CSE 143 - Resources Page
CSE building 3219 (the embedded lab) will have some DE2 boards and
Quartus2 + Modelsim + NIOS II installed. Ask Robyn to have your card programmed to access the room.
Lab hours will be variable each week, keep posted to this page for latest hours.
Contact tweng at ucsd for additional information.
Lab hours for week of 5/17-23: wed 4-6pm, thurs 12-7, fri 1-7
Part 3 will be really easy. Here we have an encoder function that we run many times throughout our program. It takes two values (A and B), multiples A and B together to get C, then multiplies C with A. (Yes this is really trivial). Because we do this many times, this acutally takes up a lot of time in our software. Therefore, it becomes a good idea to make this a custom instruction. This will be a combinational custom instruction, so the module will have two inputs, A and B, and return a result, and this will only take one clock cycle so we do not have to worry about clock.
Step 1: View this video
, the part under custom instructions so 157+.
Step 2: Here is the software template file
. Set the system up similar to part 1. Make the software function work first. Then take this vhdl template
and implement the same thing in hardware.

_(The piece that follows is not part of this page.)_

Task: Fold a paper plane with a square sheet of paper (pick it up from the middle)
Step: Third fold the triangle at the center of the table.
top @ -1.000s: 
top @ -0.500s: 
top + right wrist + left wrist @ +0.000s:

Step 3: Attach it to the CPU as a custom instruction. The video demo does the same, but the PDF step by step instruction is . Look at lab 5. Theirs is a CRC which is more complicated than ours. Ours is really easy to attach. Note, the video points out that sometimes you have to do add the thing twice, cuz of a bug when it doesn't display. So if you don't see it after the first time, add the custom instruction again.
Custom instruction manual.
. There is a weird bug with this, that after you add the custom instruction to your nios 2 processor core, it doesn't show on your screen. So to get out of this, close the sopc builder and reopen it, and go back to the processor core, and repeat until you see it on the sopc builder screen. If you still don't see your custom inst, then right click on there and go to show all and sometimes that works.
Step 4: After regenerating your processor, close and reopen your nios IDE. You want to edit your C file to now include the custom instruction. Open up system.h (on the right side of the IDE you should see the headers stuff listed) and scroll down until you see it defined as a macro. It will look something like "#define ALT_CI_ENCODER_INST_N 0x00000000
#define ALT_CI_ENCODER_INST(A,B) __builtin_custom_inii(ALT_CI_ENCODER_INST_N,(A),(B))". You can use the instruction like that in your code. Complete the code and run the code again and compare the time differences. Copy and paste the results and that will be the result file you submit!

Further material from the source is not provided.